Handloom sarees from West Bengal never cease to amaze me with their unique designs and stunning craftsmanship …
Photos: Vincent Boyer (Say hi on instagram @vincetravelbook)
My love for Bengal handloom knows no bounds and I will always invariably reach for them no matter what the occasion.
These photos were taken on a beautiful pre-spring day in Sydney when we wanted to go for a leisurely walk along the coast and chill on the rock-pools. And in my head this vintage taant seemed like the perfect outfit to wear. No petticoat, broad pleats like the Athpourey drape and a long pallu/aanchol that acted as a fabulous scarf.

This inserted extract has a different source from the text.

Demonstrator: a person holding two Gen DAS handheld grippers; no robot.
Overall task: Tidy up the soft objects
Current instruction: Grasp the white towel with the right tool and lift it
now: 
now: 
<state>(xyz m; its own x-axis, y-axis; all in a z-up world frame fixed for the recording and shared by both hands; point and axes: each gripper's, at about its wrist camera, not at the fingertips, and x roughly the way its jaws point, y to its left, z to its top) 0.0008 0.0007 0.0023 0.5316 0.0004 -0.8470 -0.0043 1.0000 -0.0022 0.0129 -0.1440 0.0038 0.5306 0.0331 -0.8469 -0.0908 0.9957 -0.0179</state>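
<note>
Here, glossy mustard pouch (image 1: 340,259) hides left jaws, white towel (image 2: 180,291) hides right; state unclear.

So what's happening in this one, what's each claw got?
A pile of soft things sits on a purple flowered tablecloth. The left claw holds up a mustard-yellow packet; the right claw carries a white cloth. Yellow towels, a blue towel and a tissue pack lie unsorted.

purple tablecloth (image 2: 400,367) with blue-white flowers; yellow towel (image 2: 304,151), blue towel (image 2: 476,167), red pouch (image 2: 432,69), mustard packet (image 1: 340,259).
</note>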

I can never have enough of the spectacular taants, the awe inspiring Jamdanis, the fabulous Balucharis, the earthy Dhonekalis, the uncomplicated Begumpuris or the easy-to-wear Fulias. I get a lot of questions specifically on where I source my W Bengal handlooms, unfortunately most of mine including this one come from my GrandMother’s extensive wardrobe. But I LOVE what Biswa Bangla and Tantuja stock, weavers from Bengal are easy to find at exhibitions, the khadi emporium at Dakhinapan is a treasure trove and the Gariahat market in Calcutta is a handloom lover’s paradise.
There are multiple weaving clusters in the state with Shantipur, Hooghly, Nadia, Bardhaman, Dhaniakhali, Begampur, and Farasdanga being the main cotton weaving centres involved in the weaving of fine-textured saris and dhotis. There is a rich tradition of weaving handloom cotton textiles among the tribal and semi-tribal people n the districts of West Dinajpur, Jalpaiguri, Maldah, and Cooch Behar in North Bengal.
So if like me you are tired of all the blingy sarees clogging your social media feeds during the festive season and your eyes need a break, give your simple Bengal cottons a go. In my opinion they go with everything and are suitable for all activities.